Najmieh Hospital is located in Tehran, Iran. The hospital is situated south of Jomhuri, on Hafez Street. Its original building belongs to early-Pahlavi architectural style. On 4 August 2003 it was declared part of the Iranian Cultural Heritage and registered under number 9494. Najmieh is also on the list of Iranian Endowment Organization.

History 
The founder of the Hospital endowment was Malektaj Firuz (Najm-es Saltaneh). She was the daughter of a Qajar prince Nosrat-od-Dowleh Firouz Mirza. Najm-es Saltaneh was wife of Mirza Hidayatu'llah Vazir-Daftar.
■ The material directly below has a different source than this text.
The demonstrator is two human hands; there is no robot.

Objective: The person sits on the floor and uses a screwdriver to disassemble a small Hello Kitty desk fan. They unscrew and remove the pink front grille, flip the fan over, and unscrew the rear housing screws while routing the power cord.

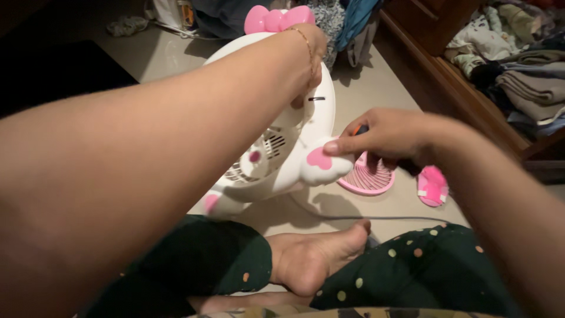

Though by now advanced in age, she supervised the actual day-to-day process of construction of the hospital. She made Mohammad Mosaddegh and his descendants the custodians of the hospital with the proviso that the custody would go to her other son Abolhassan Diba after the passing away of Mohammad Mossadegh. During his lifetime Moḥammad Moṣsadegh was the custodian of the hospital, a responsibility that was passed on to his half-brother. Upon the latter's demise, Missadegh's sons, Ahmad and Gholam-Hossein and later on his grandson, Maḥmoud assumed the tadks. Najm-al-Salṭana also took the unprecedented step of making her eldest daughter the supervisor of the endowment, to be succeeded thereafter by her other daughters and their descendants. 

Najmieh was the first modern private hospital in Tehran with a special fund earmarked for the care of poor patients.